## Work required
As soon as the line containing "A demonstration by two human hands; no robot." appears in the material below, start returning lines exactly, and end with the line containing "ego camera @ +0".

*** Opening Exercise inputs ***

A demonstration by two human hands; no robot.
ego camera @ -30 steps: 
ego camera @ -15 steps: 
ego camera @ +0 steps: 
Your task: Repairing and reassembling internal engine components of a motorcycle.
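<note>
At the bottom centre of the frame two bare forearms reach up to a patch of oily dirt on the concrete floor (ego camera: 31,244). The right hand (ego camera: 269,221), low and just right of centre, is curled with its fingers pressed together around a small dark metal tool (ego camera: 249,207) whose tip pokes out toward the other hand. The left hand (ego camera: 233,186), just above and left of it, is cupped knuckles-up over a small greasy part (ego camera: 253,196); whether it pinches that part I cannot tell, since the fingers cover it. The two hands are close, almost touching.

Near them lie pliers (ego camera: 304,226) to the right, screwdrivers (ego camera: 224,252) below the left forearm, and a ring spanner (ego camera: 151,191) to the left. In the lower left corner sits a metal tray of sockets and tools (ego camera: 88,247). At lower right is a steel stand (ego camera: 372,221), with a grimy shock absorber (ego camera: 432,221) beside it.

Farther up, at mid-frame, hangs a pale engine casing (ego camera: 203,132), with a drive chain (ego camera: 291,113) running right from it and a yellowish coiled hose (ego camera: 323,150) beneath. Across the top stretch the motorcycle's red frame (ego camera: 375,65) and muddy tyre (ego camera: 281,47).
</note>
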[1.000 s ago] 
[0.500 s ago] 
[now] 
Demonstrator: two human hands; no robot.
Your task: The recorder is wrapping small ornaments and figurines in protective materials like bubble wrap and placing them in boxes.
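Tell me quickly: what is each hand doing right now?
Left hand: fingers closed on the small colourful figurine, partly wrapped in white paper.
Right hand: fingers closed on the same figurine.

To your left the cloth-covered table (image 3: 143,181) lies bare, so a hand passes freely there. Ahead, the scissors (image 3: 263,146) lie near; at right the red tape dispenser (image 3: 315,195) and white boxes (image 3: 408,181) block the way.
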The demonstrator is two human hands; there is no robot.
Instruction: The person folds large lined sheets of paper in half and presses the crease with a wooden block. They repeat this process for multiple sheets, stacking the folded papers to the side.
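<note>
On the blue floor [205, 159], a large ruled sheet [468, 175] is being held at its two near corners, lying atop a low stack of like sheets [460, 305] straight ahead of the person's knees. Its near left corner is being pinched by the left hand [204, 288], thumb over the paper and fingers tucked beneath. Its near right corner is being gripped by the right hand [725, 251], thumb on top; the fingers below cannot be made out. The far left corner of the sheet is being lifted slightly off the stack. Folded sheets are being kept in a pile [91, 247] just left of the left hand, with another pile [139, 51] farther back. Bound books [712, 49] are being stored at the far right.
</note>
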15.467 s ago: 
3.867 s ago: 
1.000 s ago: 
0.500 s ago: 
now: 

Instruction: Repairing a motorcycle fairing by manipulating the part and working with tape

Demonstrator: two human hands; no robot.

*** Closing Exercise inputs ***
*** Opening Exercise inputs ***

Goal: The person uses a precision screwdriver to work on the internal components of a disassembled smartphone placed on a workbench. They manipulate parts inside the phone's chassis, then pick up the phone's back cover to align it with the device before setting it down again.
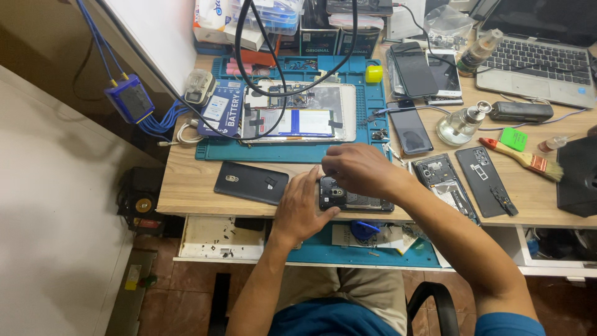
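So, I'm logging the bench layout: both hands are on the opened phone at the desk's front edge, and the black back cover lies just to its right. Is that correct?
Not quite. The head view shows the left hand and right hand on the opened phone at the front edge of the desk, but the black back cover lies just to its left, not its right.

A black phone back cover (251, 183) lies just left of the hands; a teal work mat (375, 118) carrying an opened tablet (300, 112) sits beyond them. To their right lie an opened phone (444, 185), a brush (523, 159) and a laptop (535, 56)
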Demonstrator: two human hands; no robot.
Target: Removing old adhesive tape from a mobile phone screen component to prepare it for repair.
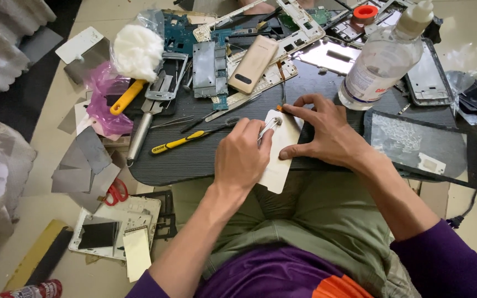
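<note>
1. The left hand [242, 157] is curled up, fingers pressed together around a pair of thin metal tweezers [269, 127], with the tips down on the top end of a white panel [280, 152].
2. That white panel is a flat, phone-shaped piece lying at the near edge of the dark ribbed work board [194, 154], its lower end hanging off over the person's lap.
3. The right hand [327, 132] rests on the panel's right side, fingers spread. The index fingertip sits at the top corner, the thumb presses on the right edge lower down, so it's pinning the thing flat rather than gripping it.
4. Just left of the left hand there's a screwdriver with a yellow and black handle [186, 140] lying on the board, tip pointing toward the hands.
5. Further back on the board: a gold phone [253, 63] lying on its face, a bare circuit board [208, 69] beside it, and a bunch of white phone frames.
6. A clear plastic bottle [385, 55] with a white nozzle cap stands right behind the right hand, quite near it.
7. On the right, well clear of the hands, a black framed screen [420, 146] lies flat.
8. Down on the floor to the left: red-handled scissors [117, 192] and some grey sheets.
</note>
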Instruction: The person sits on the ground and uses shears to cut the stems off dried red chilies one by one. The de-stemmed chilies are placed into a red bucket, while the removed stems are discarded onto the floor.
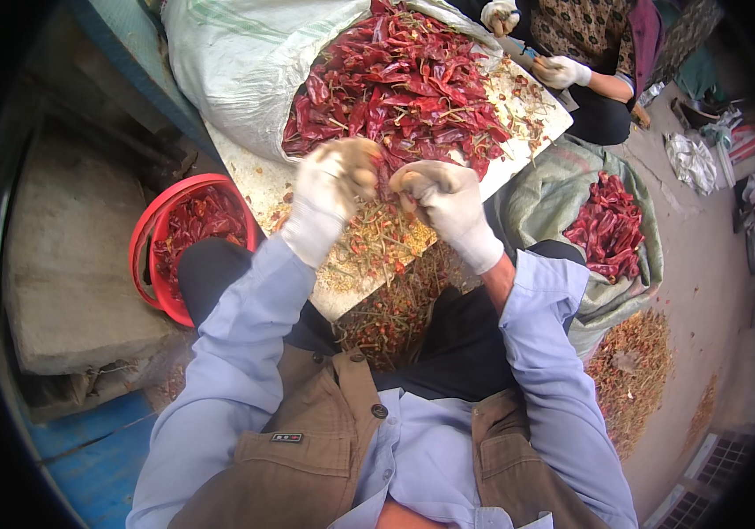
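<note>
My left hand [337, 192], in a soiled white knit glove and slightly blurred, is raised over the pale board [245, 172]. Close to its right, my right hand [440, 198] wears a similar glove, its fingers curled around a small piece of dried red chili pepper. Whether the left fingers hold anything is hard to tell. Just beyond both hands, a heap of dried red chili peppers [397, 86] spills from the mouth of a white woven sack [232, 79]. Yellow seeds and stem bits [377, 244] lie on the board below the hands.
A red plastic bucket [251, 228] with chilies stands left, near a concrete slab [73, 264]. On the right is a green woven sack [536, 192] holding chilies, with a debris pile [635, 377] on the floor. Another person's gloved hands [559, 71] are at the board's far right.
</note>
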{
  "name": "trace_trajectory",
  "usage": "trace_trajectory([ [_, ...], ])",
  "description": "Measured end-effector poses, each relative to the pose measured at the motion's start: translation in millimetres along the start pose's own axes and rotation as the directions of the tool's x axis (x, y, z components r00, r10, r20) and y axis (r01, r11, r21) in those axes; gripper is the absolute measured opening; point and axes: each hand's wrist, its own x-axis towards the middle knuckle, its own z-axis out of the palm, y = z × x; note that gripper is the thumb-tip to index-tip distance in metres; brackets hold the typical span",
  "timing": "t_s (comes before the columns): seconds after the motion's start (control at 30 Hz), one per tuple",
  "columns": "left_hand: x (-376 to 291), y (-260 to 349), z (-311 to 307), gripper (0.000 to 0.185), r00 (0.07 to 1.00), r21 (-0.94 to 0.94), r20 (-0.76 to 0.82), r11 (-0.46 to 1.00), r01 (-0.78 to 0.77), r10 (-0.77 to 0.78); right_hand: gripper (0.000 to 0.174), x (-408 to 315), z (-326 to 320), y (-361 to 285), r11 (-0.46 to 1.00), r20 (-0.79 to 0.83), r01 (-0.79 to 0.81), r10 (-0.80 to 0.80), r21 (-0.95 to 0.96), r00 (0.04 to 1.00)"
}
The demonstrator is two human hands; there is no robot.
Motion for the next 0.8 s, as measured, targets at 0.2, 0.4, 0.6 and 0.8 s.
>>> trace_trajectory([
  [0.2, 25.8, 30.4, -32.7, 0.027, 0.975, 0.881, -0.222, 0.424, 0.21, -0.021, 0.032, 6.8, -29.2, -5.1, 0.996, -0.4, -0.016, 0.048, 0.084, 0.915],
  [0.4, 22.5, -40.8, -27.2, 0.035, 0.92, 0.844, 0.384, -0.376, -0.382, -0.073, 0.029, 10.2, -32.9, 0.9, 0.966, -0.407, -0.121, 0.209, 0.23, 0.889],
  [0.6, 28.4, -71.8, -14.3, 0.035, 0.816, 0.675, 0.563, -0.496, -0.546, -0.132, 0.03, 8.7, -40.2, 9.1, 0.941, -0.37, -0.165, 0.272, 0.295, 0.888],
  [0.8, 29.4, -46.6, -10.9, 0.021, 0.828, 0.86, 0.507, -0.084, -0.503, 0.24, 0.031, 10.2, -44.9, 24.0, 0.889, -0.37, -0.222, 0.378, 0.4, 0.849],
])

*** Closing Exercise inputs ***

## Solution for this exercise
A demonstration by two human hands; no robot.
ego camera @ -30 steps: 
ego camera @ -15 steps: 
ego camera @ +0 steps: 

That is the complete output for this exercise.